**WHAT IS BEING ASKED**
What lines below contain the word "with"? Please pull each one out.

*** EXERCISE DATA ***

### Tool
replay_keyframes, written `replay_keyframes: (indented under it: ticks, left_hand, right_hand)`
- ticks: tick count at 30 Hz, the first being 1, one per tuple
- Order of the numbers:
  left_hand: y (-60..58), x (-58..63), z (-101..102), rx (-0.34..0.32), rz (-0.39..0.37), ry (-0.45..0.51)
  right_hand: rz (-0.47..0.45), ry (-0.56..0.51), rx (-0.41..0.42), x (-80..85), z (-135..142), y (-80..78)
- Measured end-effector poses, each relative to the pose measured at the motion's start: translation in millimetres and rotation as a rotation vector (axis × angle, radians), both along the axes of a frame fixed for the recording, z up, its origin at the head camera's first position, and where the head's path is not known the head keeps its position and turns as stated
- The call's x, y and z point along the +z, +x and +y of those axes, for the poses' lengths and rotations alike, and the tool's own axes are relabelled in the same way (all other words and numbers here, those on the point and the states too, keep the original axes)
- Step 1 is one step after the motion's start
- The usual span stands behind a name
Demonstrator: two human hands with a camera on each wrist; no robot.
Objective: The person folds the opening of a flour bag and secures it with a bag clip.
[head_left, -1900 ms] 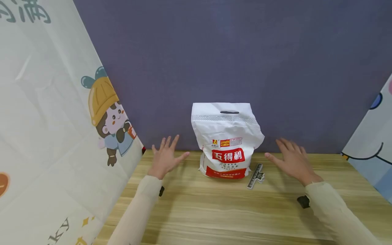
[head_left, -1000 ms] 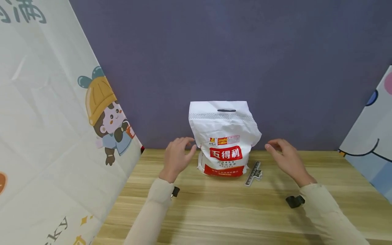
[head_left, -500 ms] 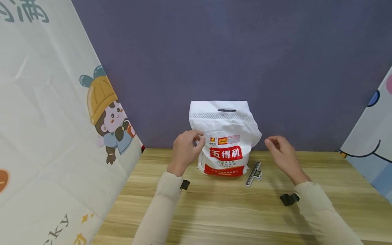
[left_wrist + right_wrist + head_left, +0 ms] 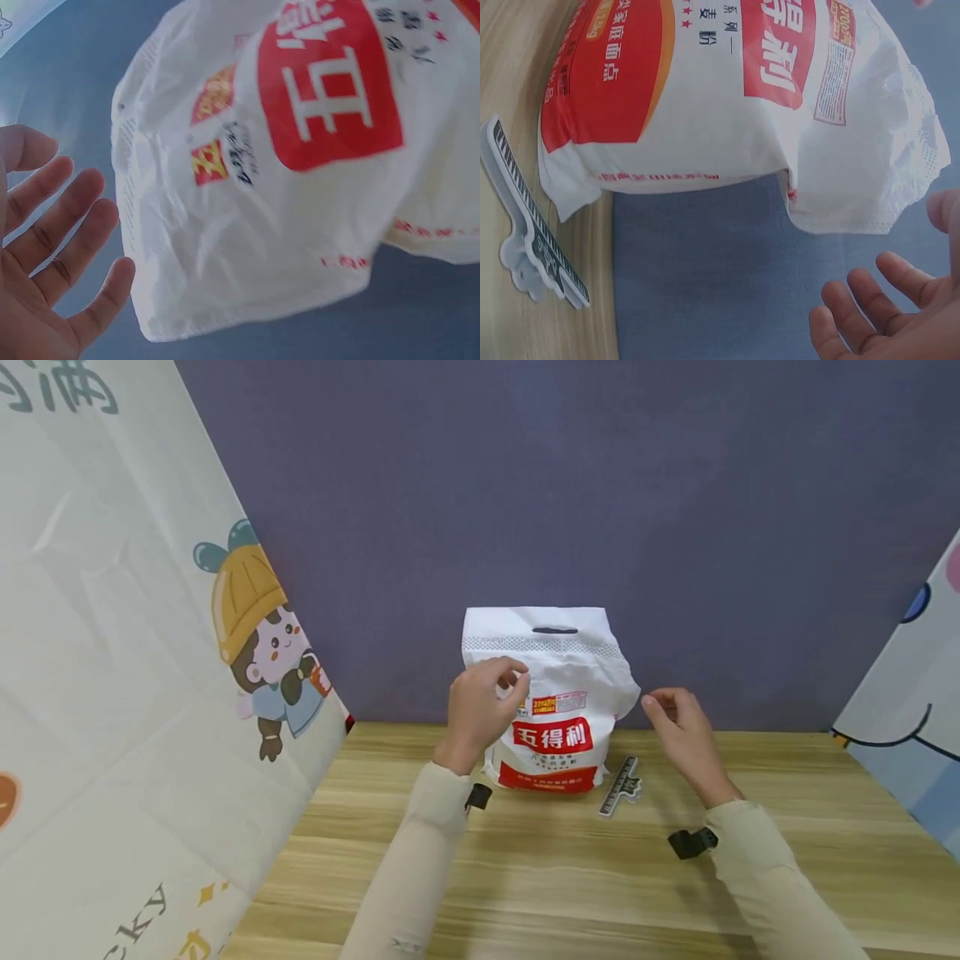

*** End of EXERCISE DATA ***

**WORKED SOLUTION**
Demonstrator: two human hands with a camera on each wrist; no robot.
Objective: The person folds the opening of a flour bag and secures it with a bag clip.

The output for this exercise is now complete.